Opsi untuk menyatukan kedua posisi tersebut jelas problematik. Dikarenakan terdapat perbedaan lanskap yang berbeda dari arus pusat perkembangan ilmu sosial global yang berpusat di ‘Global North’. Analisis kultur digital tentu dapat dikatakan sebagai format baru dari kanon ilmu-ilmu sosial yang bertujuan untuk melakukan kolonisasi keilmuan kontemporer. Adaptasi dan peleburan terhadap analisis kultur digital tentu bertolak belakang dengan upaya dekolonisasi yang mengasumsikan keterlepasan ilmu sosial dari bentuk-bentuk ketergantungan global.
Akan tetapi, di sisi lainnya, pemahaman realitas yang ditangkap dalam analisis ilmu sosial memperlihatkan kecenderungan distopia. Struktur masyarakat Indonesia hari ini cenderung dipahami sebagai kondisi yang muram karena penuh dengan kekangan moral religius, aturan legal-formal hukum yang tidak memihak pada kelas yang terpinggir, hingga bentuk-bentuk banalitas yang dipertahankan melalui stigma buruk di luar kecenderungan identitas umum.

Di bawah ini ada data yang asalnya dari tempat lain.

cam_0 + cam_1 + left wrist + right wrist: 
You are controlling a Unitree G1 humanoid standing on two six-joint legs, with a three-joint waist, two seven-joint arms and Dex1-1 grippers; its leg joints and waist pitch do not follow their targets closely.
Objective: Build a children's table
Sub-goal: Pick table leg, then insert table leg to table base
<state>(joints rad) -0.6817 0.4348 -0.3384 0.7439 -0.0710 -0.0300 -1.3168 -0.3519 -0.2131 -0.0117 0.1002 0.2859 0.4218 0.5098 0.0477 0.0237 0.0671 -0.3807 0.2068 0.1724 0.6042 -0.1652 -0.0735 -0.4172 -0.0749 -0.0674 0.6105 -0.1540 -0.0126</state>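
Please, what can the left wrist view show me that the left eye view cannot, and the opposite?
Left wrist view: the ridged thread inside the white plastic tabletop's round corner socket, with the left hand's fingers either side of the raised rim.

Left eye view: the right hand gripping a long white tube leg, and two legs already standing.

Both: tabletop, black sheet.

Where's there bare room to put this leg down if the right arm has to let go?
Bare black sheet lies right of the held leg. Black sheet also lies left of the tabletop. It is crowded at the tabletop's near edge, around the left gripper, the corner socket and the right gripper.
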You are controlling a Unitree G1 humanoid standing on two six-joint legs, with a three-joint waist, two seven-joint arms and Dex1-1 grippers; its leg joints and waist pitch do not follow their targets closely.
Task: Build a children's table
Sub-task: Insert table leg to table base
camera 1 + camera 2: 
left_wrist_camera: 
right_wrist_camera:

Sebagaimana pula yang ditunjukan oleh isu-isu kekerasan perempuan dan stigma negatif transfobia dan homofobia yang ditujukan bagi kaum LGBTQ. Karenanya, tidak mengejutkan ketika dunia maya melaui kebebasan berekspresi dalam platform media sosial menjadi pilihan yang memikat. Sebuah pilihan yang secara terang membuat posisi ilmu sosial terkatung-katung dan tidak berkutik di antara dilema keilmuan dan distopia dunia.